In Spanish, recuperar means to recover the past, to rescue from the ravages of time. It means to shepherd together that which has drifted apart; it also carries the more obvious meaning of recovery, healing, getting better. All of these describe the life and work of Susana Baca.
She was born in the black coastal barrio of Chorrillos, outside Lima, “populated with fishermen and cats,” Susana remembers, where the descendants of slaves have lived since the days of the Spanish empire. She grew up surrounded by music and her mother’s good cooking. Señora Baca taught her daughter what she knew of both. “My father played guitar and my mother showed me my first steps – she was dancer, not a singer. I listened to the radio and watched Mexican movies, all those great rumba dancers and Cuban musicians like Perez Prado and Beny Moré.”

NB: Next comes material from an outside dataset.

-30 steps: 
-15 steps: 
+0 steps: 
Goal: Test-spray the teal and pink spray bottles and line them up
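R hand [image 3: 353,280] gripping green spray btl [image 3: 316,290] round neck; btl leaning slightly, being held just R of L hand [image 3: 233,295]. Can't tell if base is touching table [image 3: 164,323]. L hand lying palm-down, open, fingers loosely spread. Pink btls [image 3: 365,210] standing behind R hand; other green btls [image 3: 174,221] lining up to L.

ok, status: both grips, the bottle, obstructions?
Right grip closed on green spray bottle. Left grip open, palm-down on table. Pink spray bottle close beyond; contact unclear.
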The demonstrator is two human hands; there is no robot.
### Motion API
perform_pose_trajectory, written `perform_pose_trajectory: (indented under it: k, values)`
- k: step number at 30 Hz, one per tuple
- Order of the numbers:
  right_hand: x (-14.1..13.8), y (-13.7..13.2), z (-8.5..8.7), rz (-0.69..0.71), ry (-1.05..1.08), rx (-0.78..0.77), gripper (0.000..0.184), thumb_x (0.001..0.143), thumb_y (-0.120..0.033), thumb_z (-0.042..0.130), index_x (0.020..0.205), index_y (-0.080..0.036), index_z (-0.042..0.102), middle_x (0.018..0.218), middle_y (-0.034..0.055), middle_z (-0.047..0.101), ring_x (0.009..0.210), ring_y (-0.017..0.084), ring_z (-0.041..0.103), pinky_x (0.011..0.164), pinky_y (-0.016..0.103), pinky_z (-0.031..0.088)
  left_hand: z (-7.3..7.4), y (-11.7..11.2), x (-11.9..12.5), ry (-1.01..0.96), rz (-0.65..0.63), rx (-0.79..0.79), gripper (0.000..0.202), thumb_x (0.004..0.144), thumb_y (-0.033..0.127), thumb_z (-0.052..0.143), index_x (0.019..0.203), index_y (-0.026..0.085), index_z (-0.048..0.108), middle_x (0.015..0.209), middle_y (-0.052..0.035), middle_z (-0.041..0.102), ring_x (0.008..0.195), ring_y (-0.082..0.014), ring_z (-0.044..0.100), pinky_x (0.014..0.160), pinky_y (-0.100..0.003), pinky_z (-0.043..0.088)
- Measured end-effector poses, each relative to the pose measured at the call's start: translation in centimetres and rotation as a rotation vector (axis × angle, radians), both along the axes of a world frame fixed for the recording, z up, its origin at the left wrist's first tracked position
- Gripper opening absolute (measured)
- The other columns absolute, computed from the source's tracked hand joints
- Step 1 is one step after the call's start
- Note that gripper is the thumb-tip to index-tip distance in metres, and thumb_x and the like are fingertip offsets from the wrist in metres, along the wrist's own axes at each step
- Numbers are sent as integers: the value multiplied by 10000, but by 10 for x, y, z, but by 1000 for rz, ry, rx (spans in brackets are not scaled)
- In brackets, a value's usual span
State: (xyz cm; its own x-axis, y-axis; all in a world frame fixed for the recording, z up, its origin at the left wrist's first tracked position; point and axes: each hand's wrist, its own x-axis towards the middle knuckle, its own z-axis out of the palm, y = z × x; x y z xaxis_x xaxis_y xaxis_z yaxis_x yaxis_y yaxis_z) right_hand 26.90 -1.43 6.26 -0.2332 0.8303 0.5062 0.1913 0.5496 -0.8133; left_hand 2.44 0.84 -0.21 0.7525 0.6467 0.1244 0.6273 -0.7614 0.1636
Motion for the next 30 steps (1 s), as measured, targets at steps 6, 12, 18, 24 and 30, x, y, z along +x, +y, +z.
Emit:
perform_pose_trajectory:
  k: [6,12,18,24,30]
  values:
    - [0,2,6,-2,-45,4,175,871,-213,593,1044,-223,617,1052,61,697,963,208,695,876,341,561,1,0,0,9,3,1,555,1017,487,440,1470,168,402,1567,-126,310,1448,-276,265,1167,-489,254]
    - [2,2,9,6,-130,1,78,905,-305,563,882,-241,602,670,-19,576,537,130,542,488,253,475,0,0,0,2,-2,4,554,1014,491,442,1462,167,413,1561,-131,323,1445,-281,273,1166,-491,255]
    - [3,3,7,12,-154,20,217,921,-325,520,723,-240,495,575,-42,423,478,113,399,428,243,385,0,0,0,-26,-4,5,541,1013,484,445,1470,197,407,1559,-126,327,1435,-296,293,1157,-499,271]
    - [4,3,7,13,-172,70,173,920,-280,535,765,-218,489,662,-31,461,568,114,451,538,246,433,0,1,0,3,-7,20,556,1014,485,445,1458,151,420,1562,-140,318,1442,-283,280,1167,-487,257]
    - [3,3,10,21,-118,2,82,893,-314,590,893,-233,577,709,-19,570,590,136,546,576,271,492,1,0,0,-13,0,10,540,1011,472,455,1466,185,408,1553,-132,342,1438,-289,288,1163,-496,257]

Despite childhood asthma, Susana avidly pursued folk singing and dancing. “Every June 29, there was the Chorrillos festival, with a religious procession for the patron saint. It was very pretty; the townspeople carried the image of Saint Peter onto a boat out to sea to bless the water and the season’s fishing. The next day everyone in town went down to the beach. The old folks played guitar and cajón, everyone sang.”
It was at school that her talents were noticed, and as she took an interest in the poets of Peru, she began to see herself as a link in the cultural work of preservation and instruction. She formed an experimental music group combining poetry and song. Through grants from Peru’s Institute of Modern Art and the National Institute of Peruvian Culture, she began performing. At the prestigious international Agua Dulce festival in Lima, she took top honors.
Susana began to attract attention, the most flattering of which was the admiration of the late Chabuca Granda. One of the great figures of Latin American song, composer and singer Granda was known throughout the Americas for her works in many idioms, but it was only late in her life that she turned her attention to the sounds of Afro-Peru. In Susana she must have seen a worthy successor, and hired her as personal assistant, inviting the young singer into her home. “She was the mother of my singing,” Susana recalls. “One of her records she dedicated to me, and it had a lyric, ’Don’t forget about me; sing me.’”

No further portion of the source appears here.